Publié le par Yves-André Samère

La matière est faite d’atomes, constitués d’un noyau de protons et de neutrons, autour duquel tournent des électrons, à grande distance. Donc, beaucoup de vide : à l’état normal, si la distance entre les noyaux de deux atomes voisins est de l’ordre d’un dix-millionnième de millimètre, le diamètre des noyaux est cent mille fois plus petit.

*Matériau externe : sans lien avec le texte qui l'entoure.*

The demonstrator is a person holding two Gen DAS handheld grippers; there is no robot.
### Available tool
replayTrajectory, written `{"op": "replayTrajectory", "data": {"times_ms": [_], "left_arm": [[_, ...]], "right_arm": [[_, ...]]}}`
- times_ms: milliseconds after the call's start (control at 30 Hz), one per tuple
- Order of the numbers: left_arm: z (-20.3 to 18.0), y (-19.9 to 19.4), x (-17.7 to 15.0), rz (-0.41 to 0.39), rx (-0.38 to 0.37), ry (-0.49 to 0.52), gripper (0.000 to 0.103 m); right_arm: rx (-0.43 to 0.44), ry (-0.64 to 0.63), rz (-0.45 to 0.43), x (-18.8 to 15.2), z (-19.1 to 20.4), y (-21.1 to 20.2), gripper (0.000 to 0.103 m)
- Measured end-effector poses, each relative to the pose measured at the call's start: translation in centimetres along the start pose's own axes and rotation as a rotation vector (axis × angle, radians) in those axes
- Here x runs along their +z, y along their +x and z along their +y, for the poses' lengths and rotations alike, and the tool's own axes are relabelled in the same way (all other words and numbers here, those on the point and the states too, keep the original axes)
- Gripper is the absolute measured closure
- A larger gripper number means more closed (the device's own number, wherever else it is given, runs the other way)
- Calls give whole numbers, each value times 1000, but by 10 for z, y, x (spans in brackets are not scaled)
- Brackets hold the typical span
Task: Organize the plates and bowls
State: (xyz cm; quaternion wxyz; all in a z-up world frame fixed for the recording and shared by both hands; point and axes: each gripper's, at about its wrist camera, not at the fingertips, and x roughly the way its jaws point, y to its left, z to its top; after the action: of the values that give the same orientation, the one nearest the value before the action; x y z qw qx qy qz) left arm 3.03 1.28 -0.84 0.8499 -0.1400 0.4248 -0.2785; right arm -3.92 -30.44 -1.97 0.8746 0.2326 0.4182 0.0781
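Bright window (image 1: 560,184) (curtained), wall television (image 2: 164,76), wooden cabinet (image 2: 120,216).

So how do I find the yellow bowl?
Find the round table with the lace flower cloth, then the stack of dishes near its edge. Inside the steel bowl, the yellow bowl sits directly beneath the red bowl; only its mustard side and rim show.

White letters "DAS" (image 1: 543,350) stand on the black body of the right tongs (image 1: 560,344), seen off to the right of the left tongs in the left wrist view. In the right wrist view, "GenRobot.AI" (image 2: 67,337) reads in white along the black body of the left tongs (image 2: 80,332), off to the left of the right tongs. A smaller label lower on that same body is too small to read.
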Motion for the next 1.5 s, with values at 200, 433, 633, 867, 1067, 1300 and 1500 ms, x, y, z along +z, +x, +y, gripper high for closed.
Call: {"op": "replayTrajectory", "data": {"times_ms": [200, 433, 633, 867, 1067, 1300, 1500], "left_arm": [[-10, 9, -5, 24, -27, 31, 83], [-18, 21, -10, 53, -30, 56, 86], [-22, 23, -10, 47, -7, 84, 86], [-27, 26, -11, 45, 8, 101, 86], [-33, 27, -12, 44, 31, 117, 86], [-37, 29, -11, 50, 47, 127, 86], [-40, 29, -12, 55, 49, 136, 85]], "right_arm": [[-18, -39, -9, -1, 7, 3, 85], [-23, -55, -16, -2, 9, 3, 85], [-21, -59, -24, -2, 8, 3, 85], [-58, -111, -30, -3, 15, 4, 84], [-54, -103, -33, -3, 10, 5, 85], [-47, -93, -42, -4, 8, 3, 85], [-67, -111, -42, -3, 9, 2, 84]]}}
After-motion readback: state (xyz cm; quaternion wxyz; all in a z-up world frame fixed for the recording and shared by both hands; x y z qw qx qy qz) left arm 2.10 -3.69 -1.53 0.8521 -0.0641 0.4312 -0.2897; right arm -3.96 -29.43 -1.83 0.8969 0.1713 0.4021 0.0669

Les solides ne sont presque pas compressibles à l’échelle terrestre, et on n’a jamais pu créer par compression un solide de densité supérieure à celle de l’iridium, même sur quelques atomes. Cependant, au cœur des grosses étoiles, le poids des couches successives de matière produit des pressions énormes, qui entraînent la fusion des atomes les plus légers (lesquels se transforment donc en atomes plus lourds). Mais cette fusion, qui est à la base de la bombe H, et que l’on cherche vainement à maîtriser en laboratoire depuis la Deuxième Guerre Mondiale, produit des réactions nucléaires, qui entraînent une force d’expansion agissant en sens contraire de la pression, et cela dure tant qu’il reste des atomes légers. Lorsque tous ceux-ci ont disparu, l’étoile s’effondre. Il y a alors deux cas : soit la masse de l’étoile est inférieure à trois fois celle du Soleil, et l’étoile devient alors une « étoile à neutrons » (dont la masse est de mille milliards de tonnes par mètre cube) ; soit sa masse est supérieure, et l’étoile continue de s’effondrer indéfiniment, pour se concentrer en un seul point : le « trou noir », si dense qu’il attire par gravité tout ce qui passe à proximité, et que même la lumière ne peut s’en échapper.